Inorganic mercury (often mercurous chloride) is used in some skin-lightening creams produced outside the United States because it inhibits melanin formation when absorbed by the skin (6). Inorganic mercury, which differs from elemental mercury and organic mercury (e.g., methylmercury in fish), enters the body by inhalation, ingestion, or absorption through the skin and is excreted in urine, sweat, and breast milk (4). The half-life of inorganic mercury is 1–2 months (4). Consequently, mercury levels can increase gradually with repeated application of skin-lightening creams (1).

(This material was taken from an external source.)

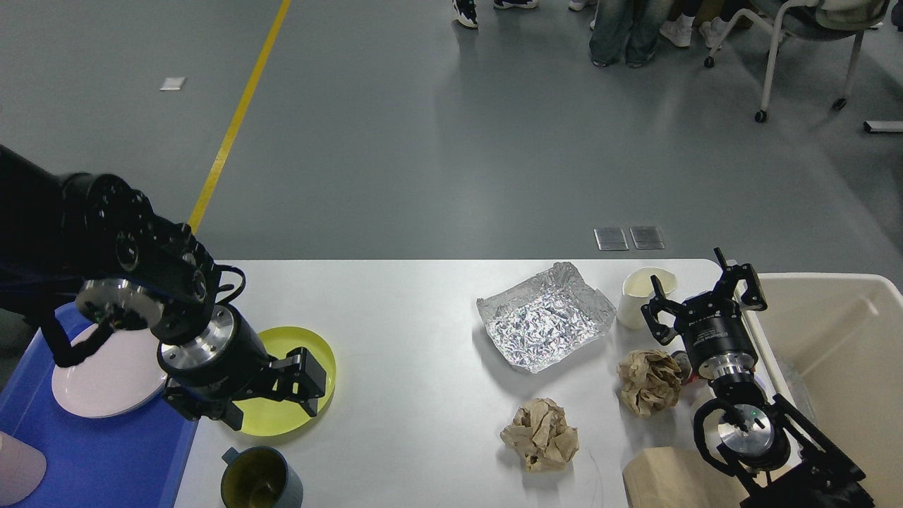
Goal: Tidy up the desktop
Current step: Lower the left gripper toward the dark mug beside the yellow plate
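Yellow plate [282,381] directly under left gripper [271,402], on white desktop [409,331] beside blue tray [106,451]. Jaws spread, empty, straddling near rim. Right gripper [702,296] open, empty, far side by paper cup [642,296].

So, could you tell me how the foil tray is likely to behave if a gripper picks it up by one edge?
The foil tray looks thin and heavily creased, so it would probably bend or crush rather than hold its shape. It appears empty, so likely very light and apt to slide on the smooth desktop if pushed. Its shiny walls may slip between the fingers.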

Urinary mercury concentration is measured to assess inorganic mercury exposure because blood mercury levels reflect exposure to both organic and inorganic mercury. Although 24-hour urine collection is the preferred method to confirm exposure to inorganic mercury, a first-morning–void urine specimen is easier to collect and correlates well with a 24-hour test (7). The risk for toxicity increases with increasing urine mercury but varies from person to person. Indicators of renal function, including urinalysis, creatinine, blood urea nitrogen, urine microglobulin, and microalbuminuria, should be assessed among persons with elevated urinary mercury concentration (5).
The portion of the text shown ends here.